The Berry Prairie has been ROCKING this summer.  Apologies for the lack of posting (the author just returned from maternity leave), but you gotta see what it's been doing these past couple of months.  Below are a few overview photos, as well as close-ups of a couple of extraordinary plants.










Written by Brenna Marsicek, UW Biodiversity Institute

Thursday, June 11, 2015

Prairie Spotlight: Rocky Mountain Blue Columbine

Rocky Mountain Blue Columbine (Aquilegia saximontana)


Where to start describing this beautiful gem of the mountains? Deeper blue than Colorado blue columbine, the slightly smaller blooms are held proudly above petit, dark green leaves.

The name saximontana directly translates from the Latin to Rocky Mountain (saxum = rock; montanus = mountain). True—this plant is found nowhere else; it is, in fact, restricted to the high mountains of central Colorado, reaching as far north as Larimer County, our neighbor to the south.

Perhaps a bit ironically, Colorado blue columbine grows all over the Rocky Mountains, from Arizona to Montana.


It's in the Spurs

Only four of the 21 North American species of columbine have hooked spurs like this one, and we have two of them in Wyoming.

Laramie columbine (A. laramiensis; also on the Berry Prairie, but not yet in bloom - shown in graphic below) has very pale blue to white flowers, with hooked spurs. Like Rocky Mountain blue columbine, it has a very limited distribution—the central spine of the Laramie Range.

(Our other hook-spurred species is smallflower columbine (A. brevistyla). It, too, is rare here, though abundant in Alaska and northern Canada.)







Petals or Sepals?

Columbines don’t have as many petals as you might think—half of what you see aren’t petals at all, but sepals. Sepals make up the outermost whorl of a flower, and they are typically green and not very interesting.
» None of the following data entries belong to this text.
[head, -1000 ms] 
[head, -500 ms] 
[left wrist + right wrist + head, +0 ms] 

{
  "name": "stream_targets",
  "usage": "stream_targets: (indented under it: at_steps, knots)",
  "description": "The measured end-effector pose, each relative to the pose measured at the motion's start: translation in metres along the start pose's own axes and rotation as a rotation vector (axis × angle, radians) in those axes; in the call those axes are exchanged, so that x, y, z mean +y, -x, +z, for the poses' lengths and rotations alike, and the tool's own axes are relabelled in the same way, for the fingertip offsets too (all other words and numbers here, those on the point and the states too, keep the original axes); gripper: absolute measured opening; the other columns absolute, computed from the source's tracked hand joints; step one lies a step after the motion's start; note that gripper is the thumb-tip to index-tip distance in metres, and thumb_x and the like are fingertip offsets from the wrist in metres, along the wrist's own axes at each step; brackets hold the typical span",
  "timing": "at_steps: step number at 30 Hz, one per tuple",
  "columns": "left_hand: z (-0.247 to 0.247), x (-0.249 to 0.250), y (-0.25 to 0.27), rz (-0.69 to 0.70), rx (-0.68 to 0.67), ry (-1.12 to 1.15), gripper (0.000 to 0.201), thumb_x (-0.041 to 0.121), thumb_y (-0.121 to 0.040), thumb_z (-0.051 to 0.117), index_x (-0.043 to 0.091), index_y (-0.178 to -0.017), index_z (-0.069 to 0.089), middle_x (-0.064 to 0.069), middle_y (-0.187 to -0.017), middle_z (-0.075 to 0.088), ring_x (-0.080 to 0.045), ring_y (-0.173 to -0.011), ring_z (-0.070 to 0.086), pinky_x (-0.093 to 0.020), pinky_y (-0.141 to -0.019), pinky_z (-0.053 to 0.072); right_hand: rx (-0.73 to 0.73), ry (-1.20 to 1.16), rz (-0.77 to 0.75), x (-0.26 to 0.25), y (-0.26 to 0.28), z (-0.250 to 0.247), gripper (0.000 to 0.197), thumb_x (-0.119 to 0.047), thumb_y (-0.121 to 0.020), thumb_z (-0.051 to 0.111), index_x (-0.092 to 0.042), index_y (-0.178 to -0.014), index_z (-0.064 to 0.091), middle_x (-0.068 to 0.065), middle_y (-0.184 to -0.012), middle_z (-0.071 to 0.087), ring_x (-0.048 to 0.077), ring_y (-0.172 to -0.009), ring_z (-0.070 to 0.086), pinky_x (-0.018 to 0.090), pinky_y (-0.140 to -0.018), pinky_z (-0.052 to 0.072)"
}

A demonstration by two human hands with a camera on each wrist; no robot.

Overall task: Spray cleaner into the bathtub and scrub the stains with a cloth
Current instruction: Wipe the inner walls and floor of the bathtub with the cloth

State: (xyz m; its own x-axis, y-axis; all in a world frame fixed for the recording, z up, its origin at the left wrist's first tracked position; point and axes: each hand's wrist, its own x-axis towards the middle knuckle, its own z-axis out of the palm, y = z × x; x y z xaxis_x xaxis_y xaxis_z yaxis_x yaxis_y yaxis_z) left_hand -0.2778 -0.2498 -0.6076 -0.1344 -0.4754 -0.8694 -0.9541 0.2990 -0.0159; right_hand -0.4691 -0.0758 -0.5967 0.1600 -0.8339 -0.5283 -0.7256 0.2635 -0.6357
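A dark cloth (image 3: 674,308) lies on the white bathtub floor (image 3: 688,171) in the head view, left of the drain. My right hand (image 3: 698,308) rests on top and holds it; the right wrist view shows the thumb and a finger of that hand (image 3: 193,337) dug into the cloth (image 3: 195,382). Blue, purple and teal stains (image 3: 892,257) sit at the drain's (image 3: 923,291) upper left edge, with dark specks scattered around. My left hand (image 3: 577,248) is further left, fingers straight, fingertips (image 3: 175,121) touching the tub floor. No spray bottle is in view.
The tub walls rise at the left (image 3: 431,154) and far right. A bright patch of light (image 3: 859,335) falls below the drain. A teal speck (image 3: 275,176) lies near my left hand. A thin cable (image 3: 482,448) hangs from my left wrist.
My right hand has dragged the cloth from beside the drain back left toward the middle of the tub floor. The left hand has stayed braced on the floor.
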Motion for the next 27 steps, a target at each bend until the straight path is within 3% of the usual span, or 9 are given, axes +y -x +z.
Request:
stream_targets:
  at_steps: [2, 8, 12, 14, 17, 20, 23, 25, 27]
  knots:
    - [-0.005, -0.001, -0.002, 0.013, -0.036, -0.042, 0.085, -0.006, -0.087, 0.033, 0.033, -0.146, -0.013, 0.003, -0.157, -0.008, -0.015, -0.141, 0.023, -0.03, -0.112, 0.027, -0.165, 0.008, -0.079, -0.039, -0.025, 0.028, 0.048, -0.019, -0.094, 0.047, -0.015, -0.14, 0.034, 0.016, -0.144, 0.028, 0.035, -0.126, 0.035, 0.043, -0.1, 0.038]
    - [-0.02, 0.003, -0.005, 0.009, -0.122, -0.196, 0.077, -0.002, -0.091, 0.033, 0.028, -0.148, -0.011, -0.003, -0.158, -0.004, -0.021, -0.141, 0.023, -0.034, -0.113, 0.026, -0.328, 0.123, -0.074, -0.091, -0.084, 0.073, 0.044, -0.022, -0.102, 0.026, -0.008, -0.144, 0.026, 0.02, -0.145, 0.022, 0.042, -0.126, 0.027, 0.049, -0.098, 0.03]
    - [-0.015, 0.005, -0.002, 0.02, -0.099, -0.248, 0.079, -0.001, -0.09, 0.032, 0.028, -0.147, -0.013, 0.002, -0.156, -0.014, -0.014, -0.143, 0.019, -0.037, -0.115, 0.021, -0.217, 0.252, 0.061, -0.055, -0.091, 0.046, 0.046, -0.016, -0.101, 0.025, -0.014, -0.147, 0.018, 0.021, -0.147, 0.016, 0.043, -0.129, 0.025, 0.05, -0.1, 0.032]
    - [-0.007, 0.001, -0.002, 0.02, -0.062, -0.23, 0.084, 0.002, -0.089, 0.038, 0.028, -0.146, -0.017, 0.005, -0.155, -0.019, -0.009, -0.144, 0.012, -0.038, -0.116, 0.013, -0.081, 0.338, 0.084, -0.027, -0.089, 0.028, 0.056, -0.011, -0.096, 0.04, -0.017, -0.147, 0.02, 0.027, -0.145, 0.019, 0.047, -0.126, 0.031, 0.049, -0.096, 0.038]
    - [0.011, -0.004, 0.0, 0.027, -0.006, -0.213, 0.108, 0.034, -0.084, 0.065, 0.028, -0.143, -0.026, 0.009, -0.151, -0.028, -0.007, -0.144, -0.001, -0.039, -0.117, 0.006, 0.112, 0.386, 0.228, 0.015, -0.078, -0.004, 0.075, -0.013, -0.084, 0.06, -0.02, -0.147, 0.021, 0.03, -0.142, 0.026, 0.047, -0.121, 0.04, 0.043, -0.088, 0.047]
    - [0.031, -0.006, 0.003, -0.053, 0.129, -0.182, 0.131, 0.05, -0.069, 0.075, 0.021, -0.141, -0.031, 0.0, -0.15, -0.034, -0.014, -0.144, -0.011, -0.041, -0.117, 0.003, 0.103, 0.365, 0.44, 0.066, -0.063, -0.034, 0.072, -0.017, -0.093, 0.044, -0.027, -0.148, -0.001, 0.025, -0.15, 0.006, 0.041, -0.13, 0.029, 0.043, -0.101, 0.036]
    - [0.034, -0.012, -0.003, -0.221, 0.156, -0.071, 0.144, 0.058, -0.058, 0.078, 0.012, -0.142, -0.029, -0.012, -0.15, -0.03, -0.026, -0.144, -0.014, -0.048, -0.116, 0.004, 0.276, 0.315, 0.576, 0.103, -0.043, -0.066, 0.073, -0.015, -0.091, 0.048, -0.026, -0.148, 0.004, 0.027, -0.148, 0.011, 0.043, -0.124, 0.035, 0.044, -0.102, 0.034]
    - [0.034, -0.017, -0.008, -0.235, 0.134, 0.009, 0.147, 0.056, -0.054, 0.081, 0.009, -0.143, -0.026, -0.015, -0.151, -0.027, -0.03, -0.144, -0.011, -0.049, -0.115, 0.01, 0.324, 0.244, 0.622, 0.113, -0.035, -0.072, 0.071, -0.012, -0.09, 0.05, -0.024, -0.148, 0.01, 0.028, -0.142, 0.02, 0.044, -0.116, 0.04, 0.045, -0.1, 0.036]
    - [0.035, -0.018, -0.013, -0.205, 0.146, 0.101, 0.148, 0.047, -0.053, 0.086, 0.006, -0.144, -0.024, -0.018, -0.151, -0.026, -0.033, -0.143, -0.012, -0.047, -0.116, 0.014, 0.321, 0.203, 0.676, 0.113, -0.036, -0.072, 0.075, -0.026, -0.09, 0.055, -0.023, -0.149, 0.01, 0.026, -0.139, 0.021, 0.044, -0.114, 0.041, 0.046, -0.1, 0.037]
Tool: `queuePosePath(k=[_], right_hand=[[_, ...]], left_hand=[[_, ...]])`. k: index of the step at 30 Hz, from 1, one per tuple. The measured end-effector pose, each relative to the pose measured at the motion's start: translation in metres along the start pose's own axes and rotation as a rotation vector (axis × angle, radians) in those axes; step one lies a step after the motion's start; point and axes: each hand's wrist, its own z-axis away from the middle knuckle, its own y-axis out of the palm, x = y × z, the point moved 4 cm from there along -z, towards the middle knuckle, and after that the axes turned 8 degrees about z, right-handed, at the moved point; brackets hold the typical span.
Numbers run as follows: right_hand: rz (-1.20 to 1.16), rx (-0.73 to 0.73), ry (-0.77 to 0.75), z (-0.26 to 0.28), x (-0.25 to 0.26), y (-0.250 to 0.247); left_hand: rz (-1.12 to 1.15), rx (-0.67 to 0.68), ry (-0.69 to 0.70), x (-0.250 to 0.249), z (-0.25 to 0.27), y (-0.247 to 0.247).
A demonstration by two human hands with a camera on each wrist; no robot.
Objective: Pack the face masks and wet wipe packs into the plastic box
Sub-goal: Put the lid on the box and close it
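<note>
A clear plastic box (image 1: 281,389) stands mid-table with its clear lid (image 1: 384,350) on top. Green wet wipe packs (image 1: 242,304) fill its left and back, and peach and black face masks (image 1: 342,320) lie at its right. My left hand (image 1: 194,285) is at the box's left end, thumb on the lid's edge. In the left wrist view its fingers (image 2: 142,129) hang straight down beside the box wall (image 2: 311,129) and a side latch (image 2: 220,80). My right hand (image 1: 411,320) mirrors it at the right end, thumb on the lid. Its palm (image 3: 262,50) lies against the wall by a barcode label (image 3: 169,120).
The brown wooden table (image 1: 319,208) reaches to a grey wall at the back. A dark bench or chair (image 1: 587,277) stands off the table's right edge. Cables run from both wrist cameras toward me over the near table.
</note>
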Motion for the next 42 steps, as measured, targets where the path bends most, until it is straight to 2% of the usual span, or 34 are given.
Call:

In columbines and many of their relatives, the sepals are as showy as (or showier than) the petals. On Rocky Mountain blue columbine, the outer round of deep blue “petals” are the sepals. The true petals grade from the deep blue of the spurs to almost white at their tips.

Pollinator Love

Who, besides humans, is attracted to the spurs? Pollinators, of course! The spurs have nectaries at their bases, forcing long-tongued hawk and sphinx moths to reach far in, coating their faces with pollen to distribute as they speed from flower to another.

From nativeplantwildlifegarden.com

So, not only are columbines interesting and beautiful by themselves, they attract other interesting species, which bring other interesting species, and interesting things happen, and …


Written by Dorothy Tuthill, UW Biodiversity Institute

Friday, June 5, 2015

Come Sit a Spell


Come drink your morning coffee on the Berry Prairie.  Or sit down with a sketch book.  Or just soak up some sunshine. 

The Berry Prairie is home to two benches that are just calling your name.  The green roof is open to all (except pets and litterers), any day of the week, pretty much any time. 

Come sit a spell in this rooftop landscape.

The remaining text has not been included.